Your job with the data below: print everything from the line that holds "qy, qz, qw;" down to the line that holds "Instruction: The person", ends included, exactly, and nothing else.
[Start of Attachment]
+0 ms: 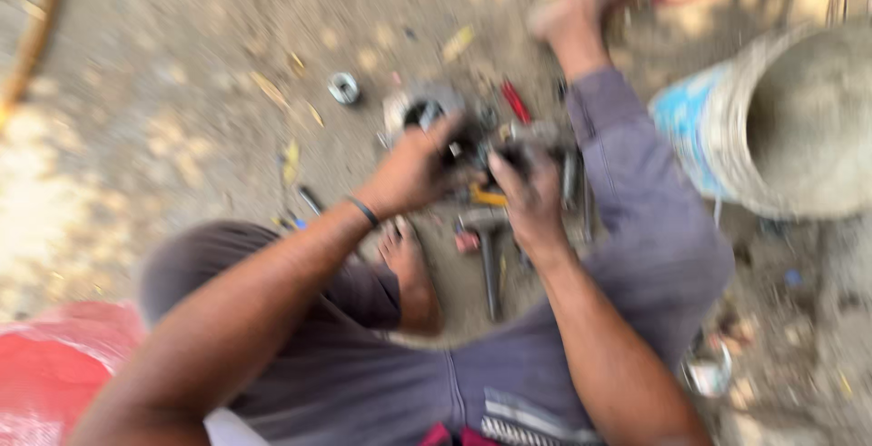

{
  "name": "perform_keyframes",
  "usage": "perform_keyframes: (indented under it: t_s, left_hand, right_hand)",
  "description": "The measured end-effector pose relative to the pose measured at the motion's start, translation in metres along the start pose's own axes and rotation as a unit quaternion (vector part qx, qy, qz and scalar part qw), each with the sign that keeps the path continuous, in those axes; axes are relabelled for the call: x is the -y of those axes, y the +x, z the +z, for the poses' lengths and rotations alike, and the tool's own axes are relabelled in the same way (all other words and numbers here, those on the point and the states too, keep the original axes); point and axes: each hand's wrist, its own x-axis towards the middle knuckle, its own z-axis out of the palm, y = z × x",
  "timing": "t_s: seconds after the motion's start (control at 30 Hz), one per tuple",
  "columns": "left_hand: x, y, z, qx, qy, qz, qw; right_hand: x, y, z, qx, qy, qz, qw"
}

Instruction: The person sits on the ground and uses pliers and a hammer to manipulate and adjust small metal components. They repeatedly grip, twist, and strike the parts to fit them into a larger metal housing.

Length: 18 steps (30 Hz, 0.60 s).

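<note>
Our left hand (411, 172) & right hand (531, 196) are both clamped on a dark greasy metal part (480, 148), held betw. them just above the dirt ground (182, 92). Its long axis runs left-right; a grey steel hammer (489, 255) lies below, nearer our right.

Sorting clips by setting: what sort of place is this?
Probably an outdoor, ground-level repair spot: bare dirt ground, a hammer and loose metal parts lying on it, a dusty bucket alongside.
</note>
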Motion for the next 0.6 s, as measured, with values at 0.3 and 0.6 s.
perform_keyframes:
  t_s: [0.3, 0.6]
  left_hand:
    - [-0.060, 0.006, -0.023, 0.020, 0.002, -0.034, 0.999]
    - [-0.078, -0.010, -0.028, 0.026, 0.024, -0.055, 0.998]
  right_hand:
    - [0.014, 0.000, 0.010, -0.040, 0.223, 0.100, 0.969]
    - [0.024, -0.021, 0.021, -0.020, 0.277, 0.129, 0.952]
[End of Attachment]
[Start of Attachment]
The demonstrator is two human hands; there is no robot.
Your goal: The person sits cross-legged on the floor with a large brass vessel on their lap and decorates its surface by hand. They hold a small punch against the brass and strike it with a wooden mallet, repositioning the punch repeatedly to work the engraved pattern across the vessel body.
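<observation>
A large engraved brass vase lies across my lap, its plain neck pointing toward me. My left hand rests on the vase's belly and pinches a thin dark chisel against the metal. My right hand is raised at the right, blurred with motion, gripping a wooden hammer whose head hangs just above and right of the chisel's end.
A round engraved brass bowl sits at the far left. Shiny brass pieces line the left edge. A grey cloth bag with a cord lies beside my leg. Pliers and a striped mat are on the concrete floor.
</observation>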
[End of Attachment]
RESULT OF THIS TASK:
  "columns": "left_hand: x, y, z, qx, qy, qz, qw; right_hand: x, y, z, qx, qy, qz, qw"
}

Instruction: The person sits on the ground and uses pliers and a hammer to manipulate and adjust small metal components. They repeatedly grip, twist, and strike the parts to fit them into a larger metal housing.

What the exercise asked for is complete.